Well, crypto-exchanges already offer deposit accounts backed with reserves. If at any point the reserve ratio falls below 1 (we don't know if this has already happened), the quantity of bitcoins in circulation will increase as a result of that.
I know of some cryptocurrency exchanges that offer stablecoins, which are a dollar-denominated asset that’s (theoretically) backed by cash in the bank. We’ve seen plenty of evidence that the largest stablecoin players are actually fraudsters.
I don’t know of any exchange that offers a deposit account that’s dollar-denominated but backed by cryptocurrency. I can think of lots of reasons for that, FDIC regulations being the least of them. But again, even that wouldn’t make the number of bitcoins in circulation increase: it would be an unstable (and illegal) financial fiction.
Okay. In what world would any retail consumer accept a Bitcoin-denominated account based on marginal Bitcoin reserves? Exchanges would be forced to purchase on the open market to meet their withdrawals during demand, which would cause another deflationary spiral. It’s a nightmare scenario with no conceivable upside compared to actual currency.
And again, this is before we get to the problem of “the government lets you do this.”
I don't think you're following me. This isn't some hypothetical scenario. It's common for people who own bitcoin to have their bitcoins deposited at some exchange. Since exchange customers are unlikely to withdraw all their bitcoins simultaneously, exchanges don't have to keep 100% reserves. For instance, they can lend out some of the reserves, or they can use them for whatever purposes they want. When this happens the quantity of bitcoins in circulation goes up. To all effects and purposes, new bitcoins have been created and put in circulation.
I hope that I'm not following, because what you just described is both crazy and illegal.
Cryptocurrencies are currently considered securities under US law. You can't just pop unrealized securities into existence when a prospective investor asks you for them: it's akin to naked shorting. That's why the stock market has "market makers," i.e. firms that provide low-latency settlement of securities in exchange for a small part of the spread.
I can't find any evidence online that any reputable exchange is using its underlying reserves to cover multiple in-kind balances. If you have links to exchanges actually doing this, both I and the SEC would love to see them.
Edit: I'm struggling to even find links to people discussing this hypothetically online. I found this one on a wiki[1], where it's discussed in the abstract. And I found another thought piece from the Atlanta Fed[2]. But no indicator that any current above-board reserve is currently doing this.
It can be crazy, in your opinion, but the fact is fractional reserve banking has been a standard practice in banking since the invention of banking. I don't know of any country where it's illegal.
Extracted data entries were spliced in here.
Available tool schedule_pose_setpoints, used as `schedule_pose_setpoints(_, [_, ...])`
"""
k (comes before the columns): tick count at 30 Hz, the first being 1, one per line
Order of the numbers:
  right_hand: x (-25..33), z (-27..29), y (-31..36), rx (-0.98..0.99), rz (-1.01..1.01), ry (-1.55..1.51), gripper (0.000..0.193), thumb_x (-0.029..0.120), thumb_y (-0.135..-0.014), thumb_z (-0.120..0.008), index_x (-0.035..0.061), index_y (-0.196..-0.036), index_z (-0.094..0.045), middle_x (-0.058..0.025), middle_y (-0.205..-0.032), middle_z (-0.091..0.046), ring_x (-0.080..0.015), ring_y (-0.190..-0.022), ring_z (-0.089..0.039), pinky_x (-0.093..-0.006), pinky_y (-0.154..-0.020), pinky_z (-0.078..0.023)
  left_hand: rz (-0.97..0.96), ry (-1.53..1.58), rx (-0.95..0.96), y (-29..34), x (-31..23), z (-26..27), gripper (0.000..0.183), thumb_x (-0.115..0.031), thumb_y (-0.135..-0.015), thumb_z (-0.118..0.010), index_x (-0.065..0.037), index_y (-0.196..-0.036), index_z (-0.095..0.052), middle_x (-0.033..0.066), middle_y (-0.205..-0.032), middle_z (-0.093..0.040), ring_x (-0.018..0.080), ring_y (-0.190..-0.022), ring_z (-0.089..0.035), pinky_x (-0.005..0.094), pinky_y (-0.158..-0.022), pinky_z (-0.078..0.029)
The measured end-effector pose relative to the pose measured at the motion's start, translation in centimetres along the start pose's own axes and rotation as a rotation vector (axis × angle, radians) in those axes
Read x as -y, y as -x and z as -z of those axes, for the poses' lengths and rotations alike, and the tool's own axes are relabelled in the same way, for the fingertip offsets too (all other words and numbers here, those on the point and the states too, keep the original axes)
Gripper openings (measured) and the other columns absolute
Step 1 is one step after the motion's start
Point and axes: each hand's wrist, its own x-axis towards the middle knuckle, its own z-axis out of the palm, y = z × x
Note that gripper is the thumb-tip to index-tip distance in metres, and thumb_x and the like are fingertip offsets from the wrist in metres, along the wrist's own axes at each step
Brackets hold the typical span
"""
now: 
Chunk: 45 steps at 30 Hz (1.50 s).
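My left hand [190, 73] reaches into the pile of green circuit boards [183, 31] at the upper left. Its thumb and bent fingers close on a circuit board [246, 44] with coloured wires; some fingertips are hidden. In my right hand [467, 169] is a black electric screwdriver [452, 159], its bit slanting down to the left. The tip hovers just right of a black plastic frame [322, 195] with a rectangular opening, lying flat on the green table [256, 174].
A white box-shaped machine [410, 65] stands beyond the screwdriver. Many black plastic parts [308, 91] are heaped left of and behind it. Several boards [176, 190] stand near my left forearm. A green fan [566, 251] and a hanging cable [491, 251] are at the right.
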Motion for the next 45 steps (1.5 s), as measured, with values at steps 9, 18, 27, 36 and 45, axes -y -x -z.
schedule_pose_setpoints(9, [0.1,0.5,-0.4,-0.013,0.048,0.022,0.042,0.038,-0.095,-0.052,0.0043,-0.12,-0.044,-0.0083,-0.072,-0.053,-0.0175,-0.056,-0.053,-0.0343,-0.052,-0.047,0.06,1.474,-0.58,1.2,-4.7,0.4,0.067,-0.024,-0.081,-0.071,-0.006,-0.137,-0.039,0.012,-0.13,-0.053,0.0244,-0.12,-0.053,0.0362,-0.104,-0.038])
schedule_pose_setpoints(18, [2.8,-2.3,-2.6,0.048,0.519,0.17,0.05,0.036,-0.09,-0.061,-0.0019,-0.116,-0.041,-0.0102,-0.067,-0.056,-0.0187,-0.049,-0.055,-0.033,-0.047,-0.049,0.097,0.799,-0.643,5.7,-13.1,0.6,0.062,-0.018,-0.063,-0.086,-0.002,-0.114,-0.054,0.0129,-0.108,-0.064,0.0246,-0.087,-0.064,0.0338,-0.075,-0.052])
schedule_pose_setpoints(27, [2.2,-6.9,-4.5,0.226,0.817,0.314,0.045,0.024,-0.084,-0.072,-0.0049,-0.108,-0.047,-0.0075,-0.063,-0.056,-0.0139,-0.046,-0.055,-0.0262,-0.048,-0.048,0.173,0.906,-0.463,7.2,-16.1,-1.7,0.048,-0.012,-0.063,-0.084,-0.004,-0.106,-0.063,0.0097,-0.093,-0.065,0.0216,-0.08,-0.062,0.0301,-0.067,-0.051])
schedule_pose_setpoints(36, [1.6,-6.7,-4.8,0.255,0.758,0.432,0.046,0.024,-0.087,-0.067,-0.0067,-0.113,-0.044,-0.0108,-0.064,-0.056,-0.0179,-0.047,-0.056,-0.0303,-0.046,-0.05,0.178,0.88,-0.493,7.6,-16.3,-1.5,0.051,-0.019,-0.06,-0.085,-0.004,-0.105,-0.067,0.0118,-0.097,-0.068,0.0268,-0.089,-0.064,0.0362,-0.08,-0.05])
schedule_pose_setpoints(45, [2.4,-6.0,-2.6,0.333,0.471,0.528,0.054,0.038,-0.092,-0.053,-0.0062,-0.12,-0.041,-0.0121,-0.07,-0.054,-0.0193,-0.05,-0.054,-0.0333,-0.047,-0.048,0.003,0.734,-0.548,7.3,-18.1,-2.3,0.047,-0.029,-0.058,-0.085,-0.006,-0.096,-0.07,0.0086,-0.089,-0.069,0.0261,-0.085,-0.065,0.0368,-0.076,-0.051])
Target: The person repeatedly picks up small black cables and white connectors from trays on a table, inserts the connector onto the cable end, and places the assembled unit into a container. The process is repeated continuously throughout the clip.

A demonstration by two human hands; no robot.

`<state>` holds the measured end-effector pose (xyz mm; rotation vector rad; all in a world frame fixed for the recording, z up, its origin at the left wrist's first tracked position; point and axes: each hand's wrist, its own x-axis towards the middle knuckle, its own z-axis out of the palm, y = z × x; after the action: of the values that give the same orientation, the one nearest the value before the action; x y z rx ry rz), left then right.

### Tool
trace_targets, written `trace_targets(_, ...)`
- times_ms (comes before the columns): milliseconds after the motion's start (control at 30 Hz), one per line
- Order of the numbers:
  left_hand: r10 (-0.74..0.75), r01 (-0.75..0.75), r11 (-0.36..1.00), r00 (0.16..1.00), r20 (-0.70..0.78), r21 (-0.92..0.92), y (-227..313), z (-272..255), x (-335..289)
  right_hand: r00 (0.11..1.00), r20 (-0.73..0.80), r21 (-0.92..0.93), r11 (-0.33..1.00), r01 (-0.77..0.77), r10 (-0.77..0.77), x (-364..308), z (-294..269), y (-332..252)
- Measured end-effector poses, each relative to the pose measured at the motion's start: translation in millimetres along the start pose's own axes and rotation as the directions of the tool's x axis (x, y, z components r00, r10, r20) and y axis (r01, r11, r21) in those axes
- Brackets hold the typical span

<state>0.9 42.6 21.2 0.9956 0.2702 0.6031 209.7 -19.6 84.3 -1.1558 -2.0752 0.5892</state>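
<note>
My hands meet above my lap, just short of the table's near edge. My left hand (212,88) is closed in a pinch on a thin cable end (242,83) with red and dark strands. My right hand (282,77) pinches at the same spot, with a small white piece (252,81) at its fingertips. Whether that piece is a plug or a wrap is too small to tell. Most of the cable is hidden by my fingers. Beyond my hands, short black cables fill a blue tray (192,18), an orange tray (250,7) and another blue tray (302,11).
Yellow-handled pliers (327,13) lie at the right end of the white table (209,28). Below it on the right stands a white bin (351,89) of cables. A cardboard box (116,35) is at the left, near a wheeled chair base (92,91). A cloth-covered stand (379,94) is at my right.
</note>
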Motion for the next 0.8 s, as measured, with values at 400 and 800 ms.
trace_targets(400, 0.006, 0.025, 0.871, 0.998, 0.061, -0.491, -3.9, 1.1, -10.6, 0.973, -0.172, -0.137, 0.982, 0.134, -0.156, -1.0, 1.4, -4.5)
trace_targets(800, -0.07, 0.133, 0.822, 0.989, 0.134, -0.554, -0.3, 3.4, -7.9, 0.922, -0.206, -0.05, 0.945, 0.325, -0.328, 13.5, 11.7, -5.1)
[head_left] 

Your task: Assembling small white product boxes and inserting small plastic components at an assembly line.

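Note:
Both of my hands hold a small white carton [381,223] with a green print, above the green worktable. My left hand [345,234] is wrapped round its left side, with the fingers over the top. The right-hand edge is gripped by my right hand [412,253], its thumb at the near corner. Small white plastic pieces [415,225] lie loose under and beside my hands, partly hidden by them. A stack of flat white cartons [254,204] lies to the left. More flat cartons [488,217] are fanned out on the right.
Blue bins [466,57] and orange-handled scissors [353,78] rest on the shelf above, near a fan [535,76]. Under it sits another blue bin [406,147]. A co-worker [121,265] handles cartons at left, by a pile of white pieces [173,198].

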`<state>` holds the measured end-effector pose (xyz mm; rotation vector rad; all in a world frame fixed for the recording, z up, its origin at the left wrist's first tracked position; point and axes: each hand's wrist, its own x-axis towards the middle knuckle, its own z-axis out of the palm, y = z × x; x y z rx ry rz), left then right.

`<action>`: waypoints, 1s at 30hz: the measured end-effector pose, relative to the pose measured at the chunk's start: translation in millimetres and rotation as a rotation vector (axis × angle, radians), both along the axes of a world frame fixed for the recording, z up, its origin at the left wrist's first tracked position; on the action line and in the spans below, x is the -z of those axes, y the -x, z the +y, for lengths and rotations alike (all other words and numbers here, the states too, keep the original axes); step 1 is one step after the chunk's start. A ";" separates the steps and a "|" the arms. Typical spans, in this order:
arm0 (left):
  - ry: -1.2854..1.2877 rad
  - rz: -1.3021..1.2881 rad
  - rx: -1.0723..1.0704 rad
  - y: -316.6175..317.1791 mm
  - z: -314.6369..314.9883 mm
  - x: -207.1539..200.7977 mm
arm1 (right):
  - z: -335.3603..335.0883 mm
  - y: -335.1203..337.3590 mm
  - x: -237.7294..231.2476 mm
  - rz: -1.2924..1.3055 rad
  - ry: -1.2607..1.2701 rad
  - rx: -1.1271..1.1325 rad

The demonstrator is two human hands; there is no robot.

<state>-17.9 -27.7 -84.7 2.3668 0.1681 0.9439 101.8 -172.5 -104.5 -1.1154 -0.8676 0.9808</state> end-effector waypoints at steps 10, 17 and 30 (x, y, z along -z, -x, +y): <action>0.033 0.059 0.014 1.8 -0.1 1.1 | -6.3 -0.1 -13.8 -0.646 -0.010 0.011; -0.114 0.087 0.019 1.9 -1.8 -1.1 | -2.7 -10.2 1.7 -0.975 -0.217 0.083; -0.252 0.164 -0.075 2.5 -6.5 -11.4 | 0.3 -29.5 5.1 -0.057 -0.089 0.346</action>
Whether it would be legal for crypto-exchanges, which typically don't have a banking license, to engage in fractional reserve banking I don't know. Even if it was illegal in the US, it could be legal in Cayman Islands, or elsewhere, and the result would be the same—an inflated supply of bitcoins circulating around the world. Also a lot of exchanges don't seem to be regulated at all. The ones that are regulated could just get a banking license.
Fractional reserve banking isn't the crazy or illegal part. It's not crazy or illegal because it makes sense in the context of currency, where the purpose is denominational value and facilitating value transfers. The crazy and illegal part is the idea of "fractional reserves" in the context of a fixed-supply security. There's no such thing.
I used the US as an example; what you're describing is illegal on every single major international exchange[1]. And as far as banking licenses go: the FDIC won't touch Gemini's actual non-third-party-custodial depository products with a ten foot pole, and they're about as clean as a cryptocurrency firm can be.
If you want cryptocurrencies to "succeed" in some nebulous sense, it would be good to get a start on the "not just good for crime" part of the equation. This isn't it.
Yeah, well that's your opinion. I don't think that you know what you're talking about. At any rate, my point isn't about whether crypto-currency deposits backed by fractional reserves are legal or illegal. My point is that the idea that there is a fixed supply of bitcoins is a lie, a marketing narrative to fool gullible idiots into thinking that the price of bitcoin can only go up. And my answer to that is to say that is 1) it's not true that a limited supply ensures that the price can only go up, and 2) it's not true that the supply of bitcoin is fixed, because financial institutions can create additional bitcoins via fractional reserves, and because as a consequence of international trade the supply of bitcoins in different economic areas would fluctuate (sometimes wildly) creating periods of inflation and deflation, just like it happened during the gold standard.